*AIM OF THE EXERCISE:*
Please list all lines of the material below in which the string "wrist" occurs.
[DATASET EXCERPT Boundary: Start]
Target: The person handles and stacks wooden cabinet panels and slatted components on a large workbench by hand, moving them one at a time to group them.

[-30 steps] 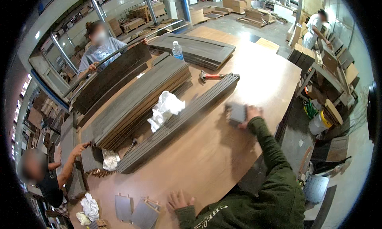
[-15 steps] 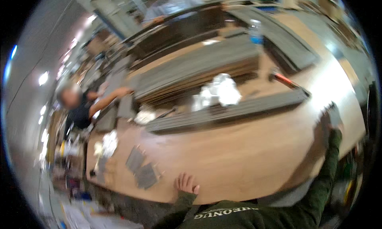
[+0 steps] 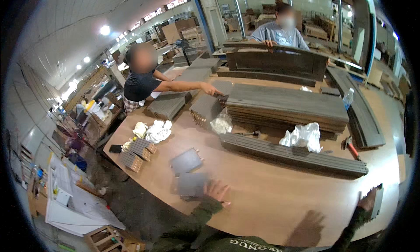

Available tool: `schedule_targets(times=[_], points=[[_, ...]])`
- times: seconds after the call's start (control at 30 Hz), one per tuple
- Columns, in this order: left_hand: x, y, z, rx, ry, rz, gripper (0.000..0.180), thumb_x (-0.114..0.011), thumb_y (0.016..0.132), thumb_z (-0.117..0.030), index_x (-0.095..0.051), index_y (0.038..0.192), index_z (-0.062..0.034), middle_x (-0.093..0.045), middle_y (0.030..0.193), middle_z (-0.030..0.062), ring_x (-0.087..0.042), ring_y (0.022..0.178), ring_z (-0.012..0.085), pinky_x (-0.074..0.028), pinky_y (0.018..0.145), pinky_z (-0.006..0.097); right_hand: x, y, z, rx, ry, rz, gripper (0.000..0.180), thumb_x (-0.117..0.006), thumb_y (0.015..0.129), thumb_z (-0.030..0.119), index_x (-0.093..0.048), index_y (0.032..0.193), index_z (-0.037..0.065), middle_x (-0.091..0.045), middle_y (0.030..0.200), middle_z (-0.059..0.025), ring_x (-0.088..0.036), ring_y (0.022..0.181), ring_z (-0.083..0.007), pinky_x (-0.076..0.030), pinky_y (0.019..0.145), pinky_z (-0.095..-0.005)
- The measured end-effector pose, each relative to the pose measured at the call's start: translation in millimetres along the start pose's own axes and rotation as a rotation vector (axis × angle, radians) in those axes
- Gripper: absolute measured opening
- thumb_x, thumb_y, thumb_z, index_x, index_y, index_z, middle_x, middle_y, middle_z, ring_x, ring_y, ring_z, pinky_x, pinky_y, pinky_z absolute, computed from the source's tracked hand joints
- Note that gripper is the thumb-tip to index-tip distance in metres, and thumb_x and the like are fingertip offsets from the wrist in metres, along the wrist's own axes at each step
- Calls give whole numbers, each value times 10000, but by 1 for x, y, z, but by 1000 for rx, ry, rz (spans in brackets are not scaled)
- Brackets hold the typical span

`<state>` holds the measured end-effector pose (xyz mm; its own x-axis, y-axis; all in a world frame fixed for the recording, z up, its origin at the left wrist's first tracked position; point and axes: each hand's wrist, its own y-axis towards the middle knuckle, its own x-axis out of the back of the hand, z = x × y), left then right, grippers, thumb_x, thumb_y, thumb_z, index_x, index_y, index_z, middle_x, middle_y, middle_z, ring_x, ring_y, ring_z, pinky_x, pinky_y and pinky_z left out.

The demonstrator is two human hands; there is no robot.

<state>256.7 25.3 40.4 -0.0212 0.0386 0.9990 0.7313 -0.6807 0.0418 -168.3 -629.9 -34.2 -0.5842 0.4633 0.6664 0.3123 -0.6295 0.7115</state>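
Since the last frame, left hand (image 3: 216, 191) slid onto a flat grey panel (image 3: 191, 184), fingers open; right hand (image 3: 366, 202) gripped another panel (image 3: 377, 201), standing upright, I saw.

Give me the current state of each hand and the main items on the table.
Left hand: open, flat on a small grey panel.
Right hand: gripping a grey panel at the table edge.
Long slats: lying bundled.
Board stack: piled flat.
Bottle: upright.
Hammer: lying flat.
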Motion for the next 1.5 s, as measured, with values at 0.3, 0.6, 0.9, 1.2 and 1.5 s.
schedule_targets(times=[0.3,0.6,0.9,1.2,1.5], points=[[16,17,86,-129,-80,51,809,-619,641,-611,-347,1337,-300,-187,1445,116,-131,1327,381,-111,986,674,61,-111,503,106,67,814,560,-725,613,315,-499,1093,135,-512,1092,-82,-455,1079,-302,-366,948,-442],[22,21,129,-31,-91,36,784,-601,684,-614,-380,1325,-219,-220,1431,128,-181,1317,376,-166,1006,627,80,-146,681,482,28,1291,905,-675,549,631,-343,1315,281,-188,1424,-102,-170,1300,-360,-265,933,-661],[174,-31,258,-131,-1202,100,667,-622,728,-490,-448,1245,-108,-346,1339,172,-331,1241,340,-310,990,508,68,-142,697,539,114,1319,1077,-668,522,701,-242,1385,218,-97,1464,-125,-71,1319,-431,-209,889,-748],[173,-69,249,139,-1202,-39,616,-623,735,-437,-461,1217,-89,-371,1313,172,-361,1209,330,-323,981,491,72,-128,707,497,75,1421,1132,-755,464,634,-210,1388,274,-29,1475,-96,-3,1330,-417,-257,872,-750],[169,-75,254,166,-1216,-84,566,-623,743,-383,-475,1190,-70,-396,1286,172,-391,1178,320,-335,973,474,69,-136,696,465,116,1298,1073,-777,422,612,-318,1328,266,-116,1447,-93,-91,1313,-394,-293,857,-741]])
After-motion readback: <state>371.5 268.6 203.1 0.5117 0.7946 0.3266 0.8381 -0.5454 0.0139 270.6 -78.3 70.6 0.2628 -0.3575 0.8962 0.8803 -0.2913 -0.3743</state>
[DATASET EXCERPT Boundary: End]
*RESULT:*
- Note that gripper is the thumb-tip to index-tip distance in metres, and thumb_x and the like are fingertip offsets from the wrist in metres, along the wrist's own axes at each step
`<state>` holds the measured end-effector pose (xyz mm; its own x-axis, y-axis; all in a world frame fixed for the recording, z up, its origin at the left wrist's first tracked position; point and axes: each hand's wrist, its own y-axis towards the middle knuckle, its own x-axis out of the back of the hand, z = x × y), left then right, grippers, thumb_x, thumb_y, thumb_z, index_x, index_y, index_z, middle_x, middle_y, middle_z, ring_x, ring_y, ring_z, pinky_x, pinky_y and pinky_z left out.

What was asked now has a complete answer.